Combined_mortality_top <- Combined_data4 %>%
filter(!SH.DYN.MORT %in% NA) %>%
group_by(country, region) %>%
mutate(improvement = lag(SH.DYN.MORT) - SH.DYN.MORT) %>%
filter(!improvement %in% NA) %>%
summarize(improvement = sum(improvement)) %>%
group_by(region) %>%
slice_max(order_by = improvement, n = 5) %>%
ungroup %>%
mutate(region = as.factor(region),
country = reorder_within(country, improvement, region))
ggplot(Combined_mortality_top, aes(x = country, y = improvement)) +
geom_col() +
facet_wrap(~region, scales = "free") +
coord_flip() +
scale_x_reordered() +
scale_y_continuous() +
theme_bw() +
labs(title = "Save the Children", subtitle = "Largest Child Mortality Rate Improvement", x = "", y = "Rate Improvement", caption = "Source: World Bank")

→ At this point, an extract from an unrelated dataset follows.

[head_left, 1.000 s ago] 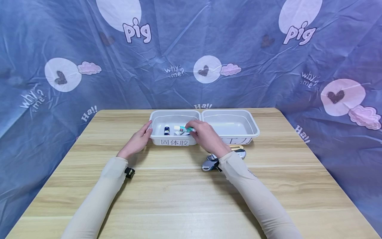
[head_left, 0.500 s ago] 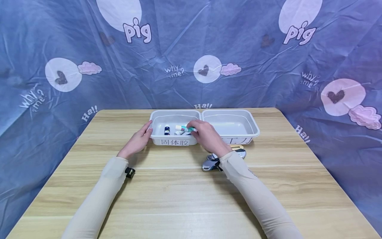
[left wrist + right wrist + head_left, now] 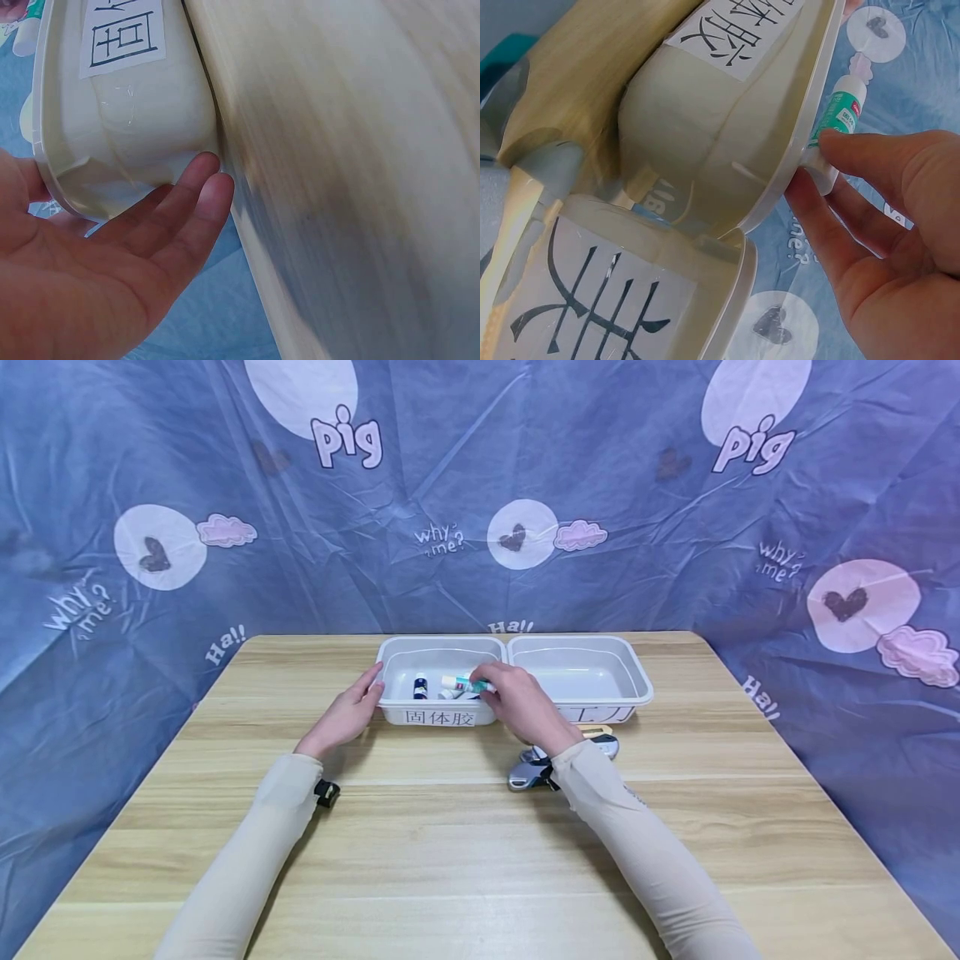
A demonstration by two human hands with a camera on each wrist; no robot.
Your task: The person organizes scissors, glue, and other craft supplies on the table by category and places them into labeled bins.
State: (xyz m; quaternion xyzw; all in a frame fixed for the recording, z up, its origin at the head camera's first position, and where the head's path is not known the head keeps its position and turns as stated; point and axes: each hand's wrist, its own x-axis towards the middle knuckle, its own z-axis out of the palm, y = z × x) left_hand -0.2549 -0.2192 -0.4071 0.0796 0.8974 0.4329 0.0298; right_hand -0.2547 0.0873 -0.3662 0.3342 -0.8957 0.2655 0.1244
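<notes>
My right hand [image 3: 521,702] pinches a white and green glue stick [image 3: 838,116] between thumb and fingers, at the rim of the left white bin [image 3: 438,715]. More glue sticks lie in that bin, among them a dark blue one [image 3: 421,686]; others are partly hidden by the hand. At the same bin's left end rests my left hand [image 3: 342,714], its extended fingers [image 3: 212,196] against the outer wall and its thumb by the rim.
A second white bin [image 3: 641,687] adjoins the first on the right. Several utility knives [image 3: 528,774] lie on the wooden table [image 3: 450,860] in front of it, partly under my right forearm. A blue printed cloth [image 3: 450,468] hangs behind the table.
The glue stick in my right hand has shifted very slightly to the right since a second ago. My left hand stays at the bin's end.
</notes>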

Combined_mortality_bottom <- Combined_data4 %>%
filter(!SH.DYN.MORT %in% NA) %>%
group_by(country, region) %>%
mutate(improvement = lag(SH.DYN.MORT) - SH.DYN.MORT) %>%
filter(!improvement %in% NA) %>%
summarize(improvement = sum(improvement)) %>%
group_by(region) %>%
slice_min(order_by = improvement, n = 5) %>%
ungroup %>%
mutate(region = as.factor(region),
country = reorder_within(country, improvement, region))

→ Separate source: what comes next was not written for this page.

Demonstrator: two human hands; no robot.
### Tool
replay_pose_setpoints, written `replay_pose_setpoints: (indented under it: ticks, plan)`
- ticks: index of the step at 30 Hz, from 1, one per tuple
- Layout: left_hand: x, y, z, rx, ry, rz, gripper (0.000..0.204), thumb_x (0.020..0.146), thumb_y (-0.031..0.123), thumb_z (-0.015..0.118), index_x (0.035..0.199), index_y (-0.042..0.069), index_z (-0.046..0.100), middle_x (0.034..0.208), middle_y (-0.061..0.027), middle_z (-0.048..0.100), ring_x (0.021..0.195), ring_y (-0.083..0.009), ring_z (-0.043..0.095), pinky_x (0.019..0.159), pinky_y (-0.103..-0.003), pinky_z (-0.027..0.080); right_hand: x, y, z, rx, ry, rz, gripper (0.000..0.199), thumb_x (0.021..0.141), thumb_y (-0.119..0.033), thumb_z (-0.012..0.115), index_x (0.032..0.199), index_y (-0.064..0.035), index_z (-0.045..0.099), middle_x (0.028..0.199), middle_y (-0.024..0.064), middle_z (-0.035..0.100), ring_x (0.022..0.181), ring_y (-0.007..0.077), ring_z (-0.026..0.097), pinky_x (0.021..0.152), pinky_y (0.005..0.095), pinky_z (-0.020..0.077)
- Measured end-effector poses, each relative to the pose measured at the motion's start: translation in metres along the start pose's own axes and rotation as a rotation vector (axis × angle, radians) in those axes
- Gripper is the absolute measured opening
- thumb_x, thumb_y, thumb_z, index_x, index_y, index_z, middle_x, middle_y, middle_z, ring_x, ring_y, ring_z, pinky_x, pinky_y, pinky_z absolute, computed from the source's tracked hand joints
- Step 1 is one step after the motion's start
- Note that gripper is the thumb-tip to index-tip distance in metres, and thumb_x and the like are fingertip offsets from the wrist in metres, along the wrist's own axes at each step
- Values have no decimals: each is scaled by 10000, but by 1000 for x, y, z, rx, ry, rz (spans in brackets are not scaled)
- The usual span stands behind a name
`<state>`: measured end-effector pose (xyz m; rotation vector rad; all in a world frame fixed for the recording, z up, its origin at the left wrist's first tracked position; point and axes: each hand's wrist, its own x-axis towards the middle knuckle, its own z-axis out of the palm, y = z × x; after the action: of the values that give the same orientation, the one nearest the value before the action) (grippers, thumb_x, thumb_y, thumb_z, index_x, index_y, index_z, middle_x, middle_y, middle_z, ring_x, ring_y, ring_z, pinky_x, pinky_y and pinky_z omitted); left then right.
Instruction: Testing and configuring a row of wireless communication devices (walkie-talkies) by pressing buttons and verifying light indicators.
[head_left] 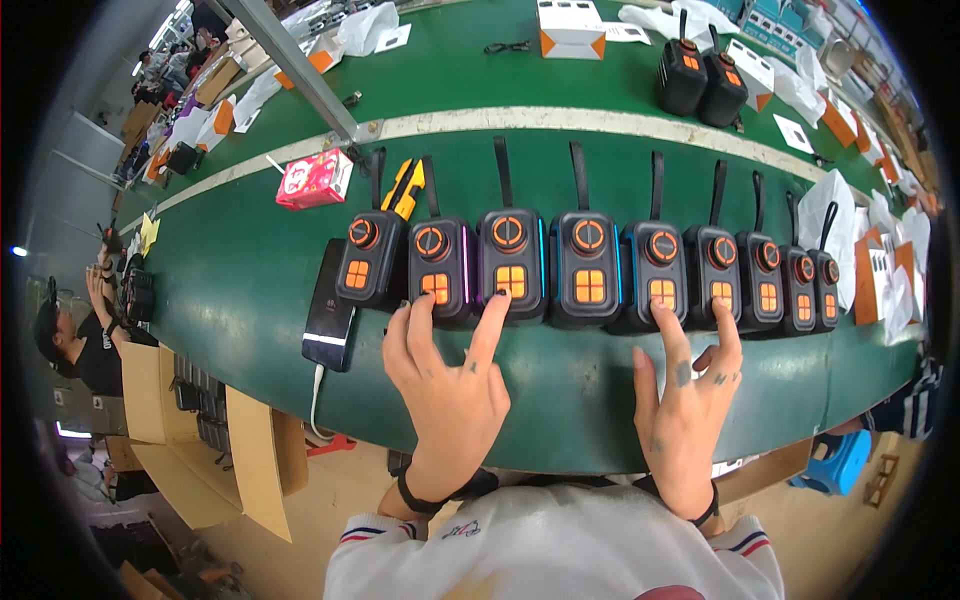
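Several small black devices, which look like portable speakers, stand in a row on the green table, each with an orange-ringed knob, orange buttons and a black strap. With its fingers stretched apart, my left hand (445,380) touches the orange buttons of the second device (440,270) and the third device (511,265) from the left. Two spread fingers of my right hand (685,400) rest on the buttons of two devices right of the middle, a left one (656,275) and its neighbour (713,268). Neither hand holds anything. Pink and blue light strips glow along some edges.
Left of the row lie a phone (328,315) with a white cable, a red drink carton (314,180) and a yellow cutter (405,188). Two more black devices (702,82) stand beyond the pale strip. An open cardboard box (265,470) sits lower left; a person (85,345) works farther left.
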<state>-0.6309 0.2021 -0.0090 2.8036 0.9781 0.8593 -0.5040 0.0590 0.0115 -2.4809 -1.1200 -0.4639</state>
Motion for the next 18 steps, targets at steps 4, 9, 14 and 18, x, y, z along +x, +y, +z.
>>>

ggplot(Combined_mortality_bottom, aes(x = country, y = improvement)) +
geom_col() +
facet_wrap(~region, scales = "free") +
coord_flip() +
scale_x_reordered() +
scale_y_continuous() +
theme_bw() +
labs(title = "Save the Children", subtitle = "Smallest Child Mortality Rate Improvement", x = "", y = "Rate Improvement", caption = "Source: World Bank")
Sub-Saharan Africa, the Middle East & North Africa, and South Asia appear to have seen the largest wholesale improvements in child mortality rate while Europe has seen the smallest improvement, likely due to starting at a higher base level.
This final chart will examine the relationship between fertility rate and and primary school enrollment.
Combined_primary <- Combined_data4 %>%
filter(!SE.PRM.NENR %in% NA, !SP.DYN.TFRT.IN %in% NA)
ggplot(Combined_primary, aes(x = SE.PRM.NENR, y = SP.DYN.TFRT.IN)) +
geom_point() +
geom_smooth(colour = "red", method = "lm") +
facet_wrap(~region) +
theme_bw() +
labs(subtitle = "Relationship between Fertility rate and Primary school enrollment",
title = "Educate the Children",
caption = "Source: World Bank",
x = "Primary School Enrollment",
y = "Fertility Rate")
Similar to the relationship between fertility rate and GDP per capita, there is a strong negative correlation between primary school enrollment and fertility rate. A possible explanation is that the ability of a country to provide high levels of primary school education is strongly tied to its wealth, thus carrying the tie between GDP per capita and fertility to this relationship as well.